An Architectural Guidebook to Los Angeles2 notes Ferdinand Davis for three structures (not including the Orange Grove Meeting House). The noted structures include one of unusual design, a Seventh Day Adventist Church (1885) in nearby Laverne, which the authors feature with a photo and call “a mad concoction.”
1David Morse, <A Centennial History of Orange Grove Monthly Meeting, 1907-2007, published in 2007.
2Gebhart and Winter, An Architectural Guidebook to Los Angeles, 2003.
Source: The above information was kindly provided by Amy Catlin-Jairazbhoy, member of the Orange Grove Friends Meeting, in a November 23, 2013 e-mail.
Technical Information About the Orange Grove Friends Meeting House
[The following notes, quoted exactly, appeared on the original Orange Grove Friends Meeting Website. The source of the notes is not clear. Possibly they are from the City of Pasadena Architectural and Historical Inventory, 2010, Survey Area Two: Madison-Oakland Neighborhood.]
“Belonging to the Concord Quarterly and Philadelphia Yearly Meetings in Pennsylvania, the Orange Grove Friends was organized on December 8, 1907, and met in homes of members until they commissioned the building of this meeting house. The Meeting house was built in 1908 at a cost of $3200. The first meeting was held here on February 28, 1909. Services and meetings were held on the first day of each week.
“The Orange Grove Friends Meeting House is an excellent example of the Craftsman style used in the design of a religious structure.

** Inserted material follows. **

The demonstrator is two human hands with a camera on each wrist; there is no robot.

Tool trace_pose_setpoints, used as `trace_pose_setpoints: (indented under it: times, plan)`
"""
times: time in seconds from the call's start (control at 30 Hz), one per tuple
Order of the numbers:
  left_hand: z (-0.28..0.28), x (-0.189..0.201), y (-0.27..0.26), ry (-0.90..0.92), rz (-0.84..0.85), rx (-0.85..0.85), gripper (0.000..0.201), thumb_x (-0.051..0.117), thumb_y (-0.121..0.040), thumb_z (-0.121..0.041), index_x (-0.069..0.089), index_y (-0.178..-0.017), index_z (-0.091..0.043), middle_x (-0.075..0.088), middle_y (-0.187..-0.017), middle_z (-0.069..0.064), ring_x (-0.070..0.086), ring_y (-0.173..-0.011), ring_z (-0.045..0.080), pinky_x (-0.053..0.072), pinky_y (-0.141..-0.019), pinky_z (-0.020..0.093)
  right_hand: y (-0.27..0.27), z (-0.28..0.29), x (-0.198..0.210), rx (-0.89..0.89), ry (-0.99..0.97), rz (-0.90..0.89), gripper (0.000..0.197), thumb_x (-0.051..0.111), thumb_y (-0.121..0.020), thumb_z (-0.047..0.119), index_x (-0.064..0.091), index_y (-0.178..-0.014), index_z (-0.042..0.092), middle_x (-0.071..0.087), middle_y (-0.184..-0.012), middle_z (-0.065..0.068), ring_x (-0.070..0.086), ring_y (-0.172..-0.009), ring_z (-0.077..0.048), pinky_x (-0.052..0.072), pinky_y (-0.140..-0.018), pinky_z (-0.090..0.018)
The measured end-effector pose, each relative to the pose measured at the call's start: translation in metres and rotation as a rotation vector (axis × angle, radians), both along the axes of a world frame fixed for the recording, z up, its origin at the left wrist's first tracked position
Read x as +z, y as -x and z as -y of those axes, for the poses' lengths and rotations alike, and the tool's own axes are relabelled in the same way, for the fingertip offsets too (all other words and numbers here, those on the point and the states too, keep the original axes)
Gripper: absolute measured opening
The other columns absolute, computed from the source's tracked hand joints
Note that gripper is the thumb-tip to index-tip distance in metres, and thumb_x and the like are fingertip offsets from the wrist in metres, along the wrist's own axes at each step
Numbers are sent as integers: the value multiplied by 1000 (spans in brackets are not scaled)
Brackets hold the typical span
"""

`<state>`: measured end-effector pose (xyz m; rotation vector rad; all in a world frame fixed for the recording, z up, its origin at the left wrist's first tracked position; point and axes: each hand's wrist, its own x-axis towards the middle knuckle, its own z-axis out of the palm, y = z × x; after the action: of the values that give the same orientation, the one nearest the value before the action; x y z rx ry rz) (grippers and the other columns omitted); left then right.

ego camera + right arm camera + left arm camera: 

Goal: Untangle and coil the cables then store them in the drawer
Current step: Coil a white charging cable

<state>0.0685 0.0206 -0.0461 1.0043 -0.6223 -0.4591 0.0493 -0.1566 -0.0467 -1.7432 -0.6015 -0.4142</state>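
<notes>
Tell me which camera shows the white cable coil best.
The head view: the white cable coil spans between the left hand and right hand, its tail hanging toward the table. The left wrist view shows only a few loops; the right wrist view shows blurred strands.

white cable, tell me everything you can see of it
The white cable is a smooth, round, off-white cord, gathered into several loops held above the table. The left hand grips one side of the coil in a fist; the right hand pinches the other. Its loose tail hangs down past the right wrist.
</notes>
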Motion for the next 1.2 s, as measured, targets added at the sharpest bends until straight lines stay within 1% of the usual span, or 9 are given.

Its inception and geographical location is representative of both the emerging social and economic influence of Quakers active in business and the community, and the general development in the north side of Pasadena during the first decade of the 20th century.
“This Craftsman influenced building is of frame construction and sits on a brick foundation. The main building (1909) has a high pitched cross-gabled roof with a broad porch spanning the entire facade. The simplicity of the roof line, almost Gothic in angularity, belies the Craftsman touches most evident in the shingled gables, exposed rafters, and overhanging eaves. Other Gothic elements are also seen in the lancet vent treatments in the gables. Fenestration is predominately 1/1 double hung sash windows with transoms. A chimney with intricate brickwork rises from the west elevation. A new wing (1918) to the east on the lot is perfectly matched in materials, trim and roof pitch to the original meeting house.”
Note: The Meeting House has been found eligible for Historic Designation in the National Register of Historic Places.